Problem: Up to and including the line with "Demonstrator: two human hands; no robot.", please reproduce the lines below exactly, beginning with the first.

#### Information provided ####

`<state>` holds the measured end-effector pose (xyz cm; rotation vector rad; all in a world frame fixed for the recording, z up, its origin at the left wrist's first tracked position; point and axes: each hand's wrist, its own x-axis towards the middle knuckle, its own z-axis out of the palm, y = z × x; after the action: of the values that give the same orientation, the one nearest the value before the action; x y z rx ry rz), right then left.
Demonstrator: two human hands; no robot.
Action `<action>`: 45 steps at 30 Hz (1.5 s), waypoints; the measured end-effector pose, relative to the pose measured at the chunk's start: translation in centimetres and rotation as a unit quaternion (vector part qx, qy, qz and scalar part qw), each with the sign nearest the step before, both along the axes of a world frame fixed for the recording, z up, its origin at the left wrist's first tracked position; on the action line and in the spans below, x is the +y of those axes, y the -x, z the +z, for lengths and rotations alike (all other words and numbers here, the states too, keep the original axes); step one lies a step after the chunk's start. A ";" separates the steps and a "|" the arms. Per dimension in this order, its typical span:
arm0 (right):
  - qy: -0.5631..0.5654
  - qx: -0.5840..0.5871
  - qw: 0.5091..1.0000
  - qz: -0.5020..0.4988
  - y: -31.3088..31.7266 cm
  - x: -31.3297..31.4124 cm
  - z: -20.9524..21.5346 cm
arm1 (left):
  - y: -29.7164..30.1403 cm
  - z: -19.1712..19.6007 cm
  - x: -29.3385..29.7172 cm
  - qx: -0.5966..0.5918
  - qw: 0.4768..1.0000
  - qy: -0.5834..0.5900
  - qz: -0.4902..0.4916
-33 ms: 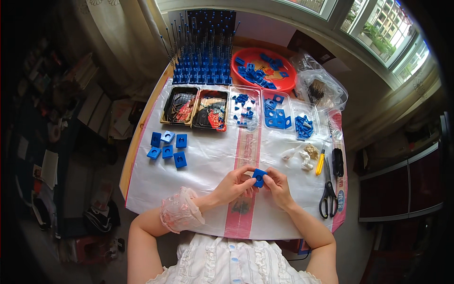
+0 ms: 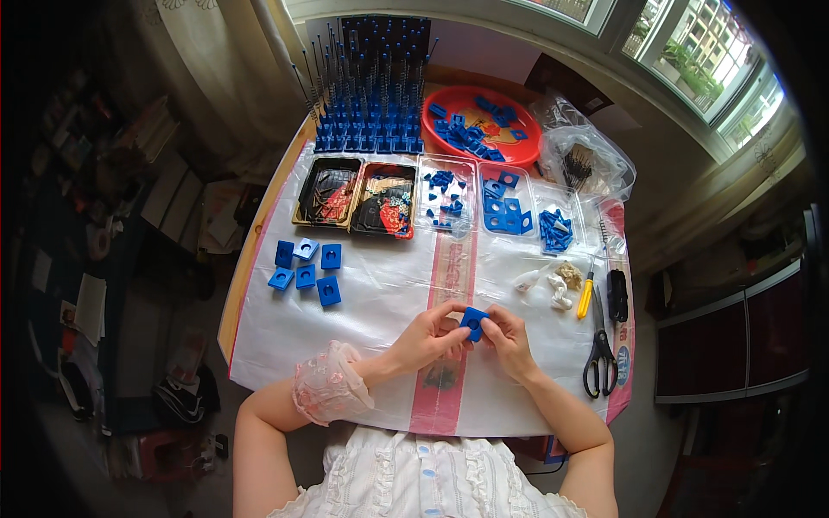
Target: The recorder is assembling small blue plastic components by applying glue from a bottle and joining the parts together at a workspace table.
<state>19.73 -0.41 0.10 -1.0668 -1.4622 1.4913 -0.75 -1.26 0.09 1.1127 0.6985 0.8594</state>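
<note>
Between both hands, near the table's front, is a square blue plastic piece with a round hole (image 2: 473, 320). My left hand (image 2: 426, 337) pinches its left edge with thumb and fingers. Its right edge is gripped by my right hand (image 2: 509, 342), the thumb lying on the face near the hole. The piece is tilted toward me, and the fingertips behind it are hidden. To the left of the hands, several similar blue blocks with holes (image 2: 306, 276) lie loosely grouped on the white sheet (image 2: 363, 324).
Behind the hands stand two black trays (image 2: 300, 203), clear boxes of small blue parts (image 2: 445, 227) and a red basin (image 2: 534, 147). Upright blue-tipped rods with springs (image 2: 367, 108) fill the back left. On the right are scissors (image 2: 599, 367), a yellow-handled tool (image 2: 585, 298) and a plastic bag (image 2: 604, 160).
</note>
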 end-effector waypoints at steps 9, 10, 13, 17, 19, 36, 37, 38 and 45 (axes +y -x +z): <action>-0.001 0.039 0.999 0.010 0.4 -0.1 0.3 | -0.2 0.6 -0.3 0.016 1.000 0.008 0.010; 0.003 0.030 0.999 0.018 0.3 -0.1 0.3 | -0.1 0.7 -0.2 0.020 1.000 0.003 0.010; 0.016 0.019 0.999 0.035 0.1 0.0 0.5 | 0.0 0.9 -0.1 0.023 1.000 0.007 0.009; 0.022 0.036 0.998 0.037 0.4 -0.1 1.0 | 0.1 0.7 0.0 0.017 1.000 0.010 0.013; 0.026 0.034 0.998 0.038 0.3 -0.1 0.7 | 0.1 0.6 0.2 0.017 1.000 0.018 0.007; 0.028 0.010 0.999 0.023 -0.4 0.1 0.6 | -0.5 0.6 -0.5 0.032 0.999 -0.031 0.003; 0.029 0.007 0.999 0.022 -0.4 0.1 0.6 | -0.4 0.5 -0.4 0.031 0.999 -0.033 0.002; 0.029 0.005 0.999 0.022 -0.4 0.1 0.6 | -0.4 0.5 -0.4 0.031 0.999 -0.035 0.002; 0.021 0.027 0.999 0.020 -0.3 0.1 -0.2 | -0.4 1.0 -0.6 0.070 0.994 -0.082 0.008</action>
<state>20.04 -0.26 -0.13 -1.0197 -1.4270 1.5744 -0.37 -1.87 1.04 1.3268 0.7638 0.8694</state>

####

Finished exercise:
`<state>` holds the measured end-effector pose (xyz cm; rotation vector rad; all in a world frame fixed for the recording, z up, its origin at the left wrist's first tracked position; point and axes: each hand's wrist, its own x-axis towards the middle knuckle, its own z-axis out of the palm, y = z × x; after the action: of the values that give the same orientation, the one nearest the value before the action; x y z rx ry rz), right then left.
Demonstrator: two human hands; no robot.

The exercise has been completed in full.